Ditto, If they say they want to come over, I say that's fine, but I'm going to be at x or y and DH needs to do this or that. So if they can't manage to work around our schedule, it's not our problem. Importantly, DH backs me on this a lot after a few weeks in a row where they turned up late in the afternoon, 30 minutes before he was heading out to gym and I was left dealing with over tired children who all needed to be fed while entertaining his family.

get ear plugs for when you're at their home or agree with Dh that due to your anxiety and inability t scope with noise that you will never stay more than one night.

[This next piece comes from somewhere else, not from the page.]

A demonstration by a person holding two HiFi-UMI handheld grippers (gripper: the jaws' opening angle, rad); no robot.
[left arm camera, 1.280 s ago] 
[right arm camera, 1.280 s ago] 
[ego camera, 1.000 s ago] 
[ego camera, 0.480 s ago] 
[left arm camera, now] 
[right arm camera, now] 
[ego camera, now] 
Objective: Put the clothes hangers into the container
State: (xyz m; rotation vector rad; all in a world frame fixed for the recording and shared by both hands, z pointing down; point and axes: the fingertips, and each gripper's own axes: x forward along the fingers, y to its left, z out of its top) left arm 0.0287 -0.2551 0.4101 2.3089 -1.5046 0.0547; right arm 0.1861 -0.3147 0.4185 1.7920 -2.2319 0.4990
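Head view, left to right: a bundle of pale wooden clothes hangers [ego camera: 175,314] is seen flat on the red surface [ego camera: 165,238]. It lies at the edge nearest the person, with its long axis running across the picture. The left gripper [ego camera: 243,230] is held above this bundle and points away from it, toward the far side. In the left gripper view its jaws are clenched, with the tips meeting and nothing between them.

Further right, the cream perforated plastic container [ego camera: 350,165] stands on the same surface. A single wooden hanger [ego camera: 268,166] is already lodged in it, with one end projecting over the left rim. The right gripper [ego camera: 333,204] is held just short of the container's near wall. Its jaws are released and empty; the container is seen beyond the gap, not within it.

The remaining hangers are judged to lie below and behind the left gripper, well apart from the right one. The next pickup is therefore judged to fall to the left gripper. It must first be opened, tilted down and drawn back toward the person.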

BlingLoving · 31/12/2018 15:05

Just seen your last post. I do think you are a bit quick to react. Do you do this with your in laws or DH as well? Most of the posts have been relatively gentle and trying to be helpful or clarify things. If you respond this defensively for those, do you do the same with your family?

LemonTT · 31/12/2018 15:20

This reply has been deleted

Message deleted by MNHQ. Here's a link to our Talk Guidelines.

Lost88 · 31/12/2018 15:24

There's no need to be patronising,I haven't ever said a bad word to my MIL and I have been always polite and respectful towards her. You haven't seen the comments of one lady that have been removed by MN, so that's why I may come across defensive because you only see my answers.

OP posts:
LindaLa · 31/12/2018 15:30

I don't think you're being nasty, I'm just reading frustration.

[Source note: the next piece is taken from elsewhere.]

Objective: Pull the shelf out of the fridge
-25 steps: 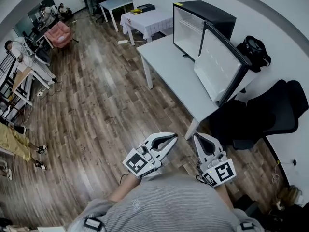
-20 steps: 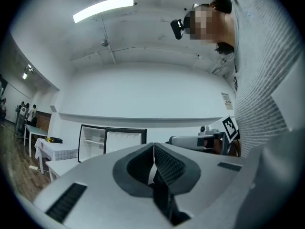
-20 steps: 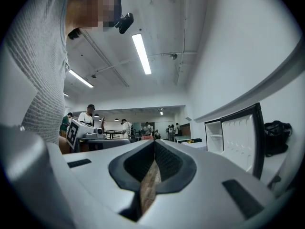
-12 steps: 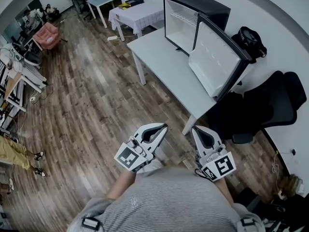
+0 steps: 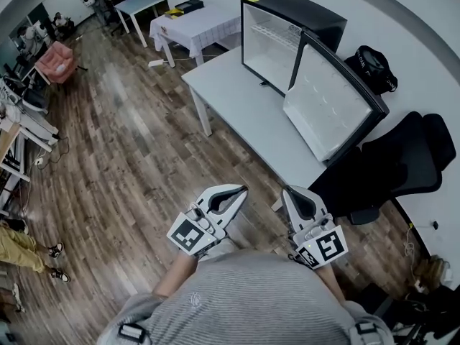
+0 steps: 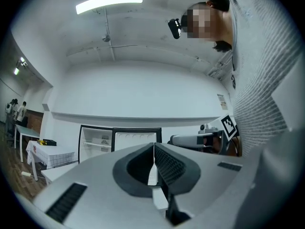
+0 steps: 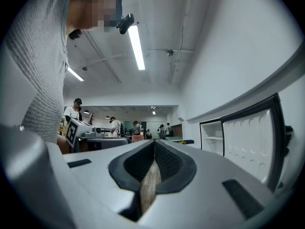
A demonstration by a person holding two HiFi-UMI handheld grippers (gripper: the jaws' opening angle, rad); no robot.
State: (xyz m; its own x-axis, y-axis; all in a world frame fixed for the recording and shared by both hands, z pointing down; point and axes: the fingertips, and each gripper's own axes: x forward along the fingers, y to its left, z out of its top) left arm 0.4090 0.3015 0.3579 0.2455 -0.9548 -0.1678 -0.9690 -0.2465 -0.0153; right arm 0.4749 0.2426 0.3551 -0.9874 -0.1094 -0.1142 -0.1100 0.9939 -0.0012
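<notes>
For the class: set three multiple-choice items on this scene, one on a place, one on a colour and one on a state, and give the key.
1. Where does the fridge stand?
A. in a wall cupboard
B. on the table
C. on a trolley

2. What colour is the fridge's outer casing?
A. black
B. red
C. yellow

3. How is the fridge's door?
A. shut
B. open
C. taken off

Key:
1 B: the head view shows it sitting on the tabletop.
2 A: a dark shell frames the white inside.
3 B: the door is swung out, so the inside shows.
</notes>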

You do need to have a deep and calm conversation with your husband.

You need to tell him that you are feeling disrespected and upset in your home.

Explain that you feel a lot of this coming from his mother and ask him if he sees it too?

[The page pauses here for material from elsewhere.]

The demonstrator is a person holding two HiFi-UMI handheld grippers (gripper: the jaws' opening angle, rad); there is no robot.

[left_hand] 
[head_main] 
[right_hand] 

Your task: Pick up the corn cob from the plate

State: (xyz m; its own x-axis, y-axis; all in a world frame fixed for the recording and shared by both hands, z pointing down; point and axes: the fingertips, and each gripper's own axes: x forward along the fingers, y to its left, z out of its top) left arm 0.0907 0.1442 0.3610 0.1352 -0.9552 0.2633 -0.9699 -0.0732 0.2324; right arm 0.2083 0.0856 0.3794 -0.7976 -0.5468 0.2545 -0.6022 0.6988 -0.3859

As it's your husbands mother, he needs to be onside with you when tackling family issues.

I wish you the best x

Lost88 · 31/12/2018 15:32

Maybe I just don't care how I come across to people I will never meet face to face?
Bunch of frustrated keyboard warriors that wants to put someone down yawn. Get a grip. Some of you are probably one of those fucked up MIL's themselves.

OP posts:
HeebieJeebies456 · 31/12/2018 15:55

You have a DH problem - mil can't cause riot in your lives unless someone is enabling her.
Right now you're both enabling her.

I have bad anxiety myself including severe GAD so i sympathise and can understand why you haven't dealt with this properly.
My advice -
In your house it's your rules. So you and dh decide what those are. I.e No visitors after X time, limit the number of 'last minute' visits - tell dh that the "i'll be there in an hour" has to stop. Either she turns up on time and leaves after a decent time or he says 'no' and meets her elsewhere on his own.
Timekeeping - TELL her you have plans for X time (even if it's just having a bath) and make sure you leave her on the dot - even if that means she's only been there for 5 minutes.
Stop waiting around for her, if she doesn't turn up in a reasonable time then carry on with other stuff/leave the house/don't answer your phone.
Or text her after the hour waiting is up and tell her you have to get on with other stuff as her being late again is pushing you for time.
If she hasn't turned up within a reasonable time when meeting up outside anywhere - go do your own thing.
Let her turn up to an empty space/no one a few times, when she contacts asking where you are just tell her straight that you have other things to do and can't keep hanging round waiting on her.

She doesn't have respect for you or your time because you don't insist on it or give her any consequences.
You can't always keep other people happy and sometimes it's good for you to speak up, assert boundaries and follow through with consequences.